Julien a feuilleté mes notes.
— Un genre de « résidence » d’architecture ? a-t-il demandé.
— Oui. Avec accès aux carnets d’André. Qu’ils voient ses hésitations, ses corrections. Qu’ils comprennent qu’un grand nom, ce n’est pas un miracle, c’est du travail, des essais, des erreurs.
Je me suis penchée.
— Tu sais comme moi que notre milieu est très fermé. Toujours les mêmes écoles, les mêmes familles. Si mon oncle m’a légué tout ça, c’est aussi pour en faire quelque chose qui dépasse ma petite personne, non ?
Julien s’est adossé à sa chaise, pensif.
— Financièrement, ce serait un investissement, a-t-il dit. Mais l’agence est solide. Et sur le plan de l’image, c’est cohérent avec l’esprit d’André. Il râlait souvent contre le manque de diversité dans les concours.
Il a relevé les yeux vers moi.
— Tu as déjà un nom pour ce programme ?
— Je pensais à « Atelier Moreau », ai-je proposé. Simple. Un lieu de travail, pas un trophée.
Il a souri.
— C’est une bonne idée.
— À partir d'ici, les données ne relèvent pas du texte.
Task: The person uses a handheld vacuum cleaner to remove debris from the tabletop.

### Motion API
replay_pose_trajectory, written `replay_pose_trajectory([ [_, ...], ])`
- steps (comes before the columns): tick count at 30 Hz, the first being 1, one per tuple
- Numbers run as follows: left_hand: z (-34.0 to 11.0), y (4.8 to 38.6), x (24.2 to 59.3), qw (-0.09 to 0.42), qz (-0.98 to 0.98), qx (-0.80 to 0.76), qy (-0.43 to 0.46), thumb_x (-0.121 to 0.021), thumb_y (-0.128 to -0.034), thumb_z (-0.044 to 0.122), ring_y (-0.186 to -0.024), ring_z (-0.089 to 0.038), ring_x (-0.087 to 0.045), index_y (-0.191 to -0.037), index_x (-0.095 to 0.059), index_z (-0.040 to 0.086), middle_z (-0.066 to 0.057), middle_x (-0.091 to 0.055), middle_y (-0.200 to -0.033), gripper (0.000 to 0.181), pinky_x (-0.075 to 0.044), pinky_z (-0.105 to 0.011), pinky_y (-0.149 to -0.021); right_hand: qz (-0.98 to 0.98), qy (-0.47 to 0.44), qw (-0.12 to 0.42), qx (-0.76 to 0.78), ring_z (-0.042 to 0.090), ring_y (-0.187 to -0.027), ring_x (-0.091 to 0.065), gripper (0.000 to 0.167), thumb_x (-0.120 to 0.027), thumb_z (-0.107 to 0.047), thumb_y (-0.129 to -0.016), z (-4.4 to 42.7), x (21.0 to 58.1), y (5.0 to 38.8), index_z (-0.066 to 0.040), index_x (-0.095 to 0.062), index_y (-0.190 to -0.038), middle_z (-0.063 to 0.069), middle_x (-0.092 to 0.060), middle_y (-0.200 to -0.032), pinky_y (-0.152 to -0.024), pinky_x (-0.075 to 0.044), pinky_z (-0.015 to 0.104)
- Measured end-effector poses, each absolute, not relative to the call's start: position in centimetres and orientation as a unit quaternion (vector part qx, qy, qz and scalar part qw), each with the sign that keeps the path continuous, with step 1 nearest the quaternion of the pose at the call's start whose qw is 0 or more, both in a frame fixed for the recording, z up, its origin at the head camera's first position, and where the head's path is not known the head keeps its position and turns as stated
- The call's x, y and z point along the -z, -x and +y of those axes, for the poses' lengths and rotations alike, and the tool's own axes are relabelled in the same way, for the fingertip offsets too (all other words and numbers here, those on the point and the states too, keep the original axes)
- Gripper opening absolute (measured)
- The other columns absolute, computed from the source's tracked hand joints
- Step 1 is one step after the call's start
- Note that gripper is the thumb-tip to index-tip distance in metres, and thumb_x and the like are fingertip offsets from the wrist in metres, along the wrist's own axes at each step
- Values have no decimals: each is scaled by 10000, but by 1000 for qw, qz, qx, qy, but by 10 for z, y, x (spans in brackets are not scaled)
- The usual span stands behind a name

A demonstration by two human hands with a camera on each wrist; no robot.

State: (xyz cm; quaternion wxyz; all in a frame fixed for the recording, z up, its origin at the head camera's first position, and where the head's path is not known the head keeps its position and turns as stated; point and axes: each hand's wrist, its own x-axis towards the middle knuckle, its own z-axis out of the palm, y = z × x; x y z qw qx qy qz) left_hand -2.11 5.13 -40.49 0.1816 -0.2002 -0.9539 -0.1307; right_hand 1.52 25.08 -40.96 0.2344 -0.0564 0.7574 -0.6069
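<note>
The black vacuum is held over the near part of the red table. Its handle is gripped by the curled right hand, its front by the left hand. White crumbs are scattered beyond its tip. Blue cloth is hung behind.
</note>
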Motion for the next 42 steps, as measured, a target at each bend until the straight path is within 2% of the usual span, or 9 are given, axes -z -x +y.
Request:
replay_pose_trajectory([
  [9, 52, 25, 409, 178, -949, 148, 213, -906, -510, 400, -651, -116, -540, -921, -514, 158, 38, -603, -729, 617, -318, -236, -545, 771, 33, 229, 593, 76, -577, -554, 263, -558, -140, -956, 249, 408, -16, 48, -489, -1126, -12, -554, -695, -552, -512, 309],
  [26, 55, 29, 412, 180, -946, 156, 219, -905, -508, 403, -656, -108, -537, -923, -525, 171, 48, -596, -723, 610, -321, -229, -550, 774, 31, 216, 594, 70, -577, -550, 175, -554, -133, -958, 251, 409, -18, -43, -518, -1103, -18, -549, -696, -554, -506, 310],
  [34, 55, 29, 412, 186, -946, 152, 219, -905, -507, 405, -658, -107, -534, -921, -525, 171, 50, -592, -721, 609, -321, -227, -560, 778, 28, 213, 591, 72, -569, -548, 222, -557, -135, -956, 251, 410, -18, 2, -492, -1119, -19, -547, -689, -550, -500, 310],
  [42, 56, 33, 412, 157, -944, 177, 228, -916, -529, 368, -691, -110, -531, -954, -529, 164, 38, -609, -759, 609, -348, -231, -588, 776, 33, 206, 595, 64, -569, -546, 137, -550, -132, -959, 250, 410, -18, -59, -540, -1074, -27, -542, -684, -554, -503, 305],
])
Tu sais qu’une fois lancé, tu ne pourras plus reculer ? Il faudra du temps, de l’énergie, accepter des critiques.
— On m’a déjà reproché d’exister, ai-je répondu. Je survivrai à quelques critiques de plus.
Nous avons passé la matinée à affiner le projet.
Nombre de participants, durée, accompagnement, budget.
En sortant de la réunion avec le conseil, une semaine plus tard, l’« Atelier Moreau » était officiellement lancé.